Anjolie Ela Menon In Interview with Art Today Q1. Even before you saw yourself as a painter, what was it that you had an urge to draw?
A1. At eight I used to draw ballerinas, elephants, hats, cowboys and Heady Lamaar.
Q2. Of the different phases and subjects, which one remains in your memory as the most alluring? And can you say why?
A2. Alluring is hardly a word a painter would attach to her own work but I hark back to a phase of pregnant Madonna (65) which surprise me yet.
Q3. Why is this chosen painting among your finest works?
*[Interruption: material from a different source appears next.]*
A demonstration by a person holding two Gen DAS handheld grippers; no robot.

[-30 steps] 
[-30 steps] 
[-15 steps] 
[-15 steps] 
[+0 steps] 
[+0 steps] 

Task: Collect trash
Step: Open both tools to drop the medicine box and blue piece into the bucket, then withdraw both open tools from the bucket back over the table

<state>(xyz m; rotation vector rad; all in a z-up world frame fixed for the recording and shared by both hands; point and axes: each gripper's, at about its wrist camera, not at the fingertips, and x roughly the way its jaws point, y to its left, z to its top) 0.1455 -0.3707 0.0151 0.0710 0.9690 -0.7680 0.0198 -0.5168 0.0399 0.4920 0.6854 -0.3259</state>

What did you enjoy painting the most in it?
A3. I painted this after an evening of classical Indian music at the house of the French Cultural Attache Vincent Grimaud. The house had a mock 30s d้cor that, complete with fake marble pillars and a tongue-in-cheek collection of bizarre objects from lizards to the Kamadhenu pictured here. I like this painting enough to keep it because it contains so many of the elements I aspire to record, a sense of somber mysteriousness that mocks itself within the same canvas and references to the past contained in an essentially contemporary format.
Q4. What, in retrospect, do you think has remained your greatest shortcoming?
A4. My greatest shortcoming is stopping short as a concession of other peoples sensibilities, a trait that is a direct result of being a well-bred Indian woman, a trait that I abhor in myself and, as a whole, it is probably too late to transcend.